The first may not seem an obvious choice, but the only problem I had with the webcam was sound. The webcam has an internal microphone, but in some applications I couldn't hear it. mhWaveEdit is a sound recording application, which was able to record sound from the webcam, proving that the microphone did work. Knowing that it did work, I was able to get all the other applications I tried to work too (with a bit of perseverance!).
I first tried it with Pulseaudio, under which it picked up the microphone immediately, but later when I was investigating sound problems in other applications, I uninstalled Pulseaudio. Under Alsa, I had to enter the name of the webcam microphone, which is hw:1,0. To find the name of the webcam microphone, use this command:
arerecord -lThe microphone name is then hw:[card number],[device number].
In Skype the microphone worked under Pulseaudio and Alsa. In Pulseaudio it's just a question of making sure that the webcam microphone is set as the fallback microphone in Pulseaudio Volume Control, because Skype just sees the pulseaudio server; in Alsa, Skype sees the different possible inputs, and it's necessary to select the webcam microphone- fortunately the name in the menu was descriptive, telling me the make and model of the webcam as well as the system name, hw:1,0 again.
In Gnome I could use the webcam to take pictures and record videos with Cheese, and I wondered if I could do the same thing with an application in XFCE. I couldn't find a single application to do both, but it is possible to take pictures and record video.
Camorama is a simple application that let's you view the webcam output and take pictures, and it doesn't bring a cascade of dependencies on XFCE like Cheese.
The application does seem to be affected by a bug which makes it freeze immediately after opening, requiring a forced close, but it works fine if restarted.
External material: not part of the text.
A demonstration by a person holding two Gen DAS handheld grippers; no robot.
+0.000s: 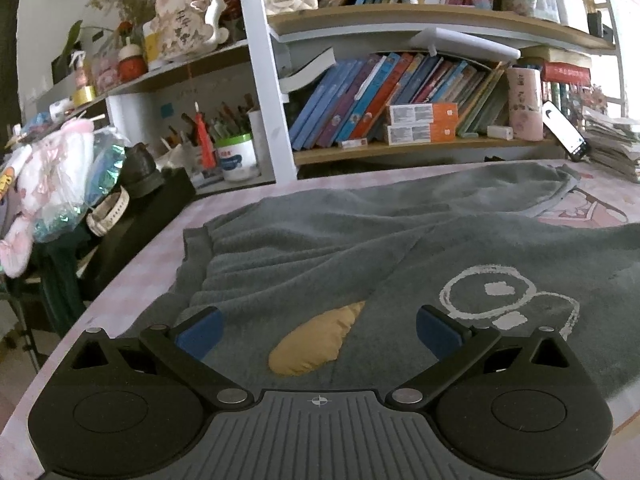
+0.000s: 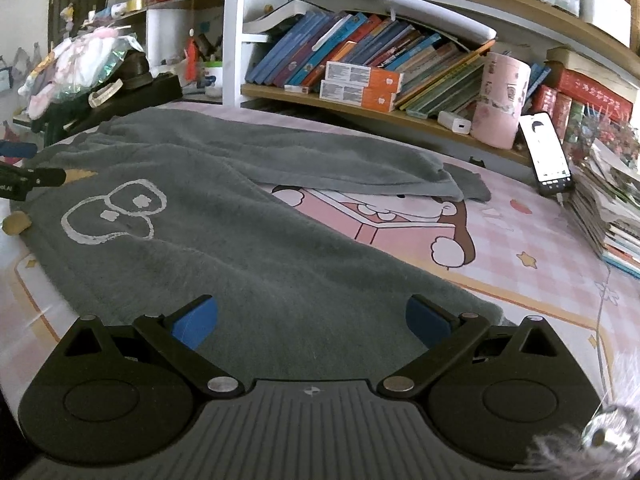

I am running Debian Testing (Wheezy), so maybe this bug will get fixed before the release. (GUVCView, reviewed later on, is also affected by this bug.)
It's possible to capture webcam video output with VLC, with which Debian XFCE comes installed, so first I gave that a try. There are plenty of tutorials for this on the web. Basically go to Media > Open capture device and select the webcam and microphone. The names in Linux are non-descriptive system names (hw:1,0 again- use the command above to check what the system names belong to). Windows versions of VLC seem to give a descriptive name to each input, telling you it's a webcam, and giving the manufacturer's name, but Linux users are less mollycoddled. To record video, hit the dropdown arrow next to play and select convert.
That's the theory, anyway. I found that video way recorded, but the sound track consisted mostly of scratches and crackles like a badly tuned short wave radio station. Google suggested trying plughw:1,0 instead of hw:1,0, but that didn't work with Pulseaudio.
Later on I tried again with no Pulseaudio and plughw:1,0 worked. A page on VORTEXBOX about the difference between hw and plughw gave me the clue I needed:
...unsupported sample rates will be converted to a working rate.I tried dropping the sample rate in VLC and found that sound recording started to work. 11025 seems to be the highest that will work: the default is 48000.
The final application I tried is GUVCView. As mentioned before, this application is affected by the same bug as Camorama: when opned, it freezes within a few seconds, requiring a forced close, but when restarted it works without issue.
GUVCView did not work for me with the default settings, but after a lot of fiddling, it did. I had to find the right camera output setting by trial and error and for some reason the avi video format did not work but mkv did. Sound worked with the default or pulse inputs in Pulseaudio and the USB; with ALSA I had to select the HP 2200 USB hw:1,0 input.